Slaughter pulled his hand away. "These god-damned-"
"Wait a minute. We don't even know what we'll be up against. You say that there were five of them?"
"That's right. Like a bobcat."
"Five of them?"
"I know it doesn't make much sense, but-"
"I don't care about that. Sure, bobcats don't hunt in packs, but anything can happen. What I mean is, we need help to do this. We need better light."
"You want the sun to come up? Damn it, they'll be long gone when that happens."
"You can find a tracker."
"Who, for Christ sake? I already thought of that. These cowboys maybe think they're expert trackers, but I never saw one yet that knew enough to be able to trail a sick man to the outhouse. If we don't go now, we'll never find whatever did this."
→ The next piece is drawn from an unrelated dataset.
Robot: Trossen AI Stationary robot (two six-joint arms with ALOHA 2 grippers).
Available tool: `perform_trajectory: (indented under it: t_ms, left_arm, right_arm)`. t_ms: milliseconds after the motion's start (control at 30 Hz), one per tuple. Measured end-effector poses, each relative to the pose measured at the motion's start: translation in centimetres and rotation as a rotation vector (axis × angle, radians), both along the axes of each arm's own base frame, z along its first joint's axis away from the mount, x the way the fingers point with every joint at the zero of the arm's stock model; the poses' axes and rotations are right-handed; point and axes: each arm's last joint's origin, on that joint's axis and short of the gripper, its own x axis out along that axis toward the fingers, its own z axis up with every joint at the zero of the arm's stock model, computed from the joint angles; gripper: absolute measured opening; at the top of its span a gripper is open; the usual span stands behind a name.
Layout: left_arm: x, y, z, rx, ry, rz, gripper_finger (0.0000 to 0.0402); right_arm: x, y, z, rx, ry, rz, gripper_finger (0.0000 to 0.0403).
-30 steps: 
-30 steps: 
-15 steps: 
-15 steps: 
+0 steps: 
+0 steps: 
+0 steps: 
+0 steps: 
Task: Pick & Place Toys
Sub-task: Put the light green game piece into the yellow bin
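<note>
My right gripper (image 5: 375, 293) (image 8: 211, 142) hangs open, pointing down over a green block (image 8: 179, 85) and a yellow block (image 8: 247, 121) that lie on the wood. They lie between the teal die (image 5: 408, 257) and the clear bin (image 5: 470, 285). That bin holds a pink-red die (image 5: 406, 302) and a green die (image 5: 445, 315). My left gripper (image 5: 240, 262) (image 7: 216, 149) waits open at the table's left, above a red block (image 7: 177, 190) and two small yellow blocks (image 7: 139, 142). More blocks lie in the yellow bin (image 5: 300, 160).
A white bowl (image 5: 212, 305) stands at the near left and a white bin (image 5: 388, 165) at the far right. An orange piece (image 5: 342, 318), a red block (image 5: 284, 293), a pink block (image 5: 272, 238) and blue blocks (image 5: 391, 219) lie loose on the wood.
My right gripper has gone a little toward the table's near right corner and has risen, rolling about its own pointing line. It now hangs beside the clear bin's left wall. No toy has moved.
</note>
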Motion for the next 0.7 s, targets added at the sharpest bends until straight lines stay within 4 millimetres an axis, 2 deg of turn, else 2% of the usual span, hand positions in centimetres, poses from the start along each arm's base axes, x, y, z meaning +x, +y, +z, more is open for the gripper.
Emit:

"I'm sorry, Chief, but I'm not going."
Slaughter scowled at Rettig, then tur
ned to Hammel. "What about you?"
Hammel shrugged.
"You don't have a lot to say since we saw Clifford's body."
"Well, I figure I'll just watch and learn," Hammel said.
"Yeah, I bet you will."
Slaughter spun to face the gully. Even with his flashlight and the moon, he couldn't see much in the bushes, and his anger became fear again.
"Okay, you're right. It's stupid to go in there. Looking at these horses, I just-"
"Don't you worry. We'll be sure to get whatever did this," Rettig said. "But not right now."
Slaughter's anger changed to grief. He had to get away from here.
"But what about your horses?" Rettig asked.
"Leave them. Hell, what difference does it make?"
Slaughter heard his men walking behind him as he climbed the fence, and when he stepped down, from the house he heard the phone again. Whoever kept on calling, he was thinking, livid. He would make sure that they stopped it. He was running, cursing, toward the house, but when he burst in, grabbing for the phone, he heard a voice this time, and as he listened, he mentally started running again. It seemed as if the last few days he'd never stopped.
SIX
He charged along the corridor, the nurses staring at him. Rettig and Hammel were on guard back at his house, and he was thinking of his mangled horses, hoping that the two men would be safe as he pushed through the door marked morgue and rushed across the anteroom to push against the second door. The morgue looked like a shambles. There was blood and broken glass and scattered instruments. The medical examiner was leaning against a table. He had blood across his gown, his face mask hanging around his neck. His face was pale in contrast with the blood. He looked as if he'd been sick, although he might have seemed that way because the neon lights reflecting off the green tiles tinted everything a sickly pallor. The medical examiner was shaking, and the man beside him, wearing street clothes, didn't look much better. Owens. Slaughter recognized him as a veterinary whom he had come across from time to time and had last seen on Friday morning when they'd looked at old Doc Markle on the floor beside the mangled steer.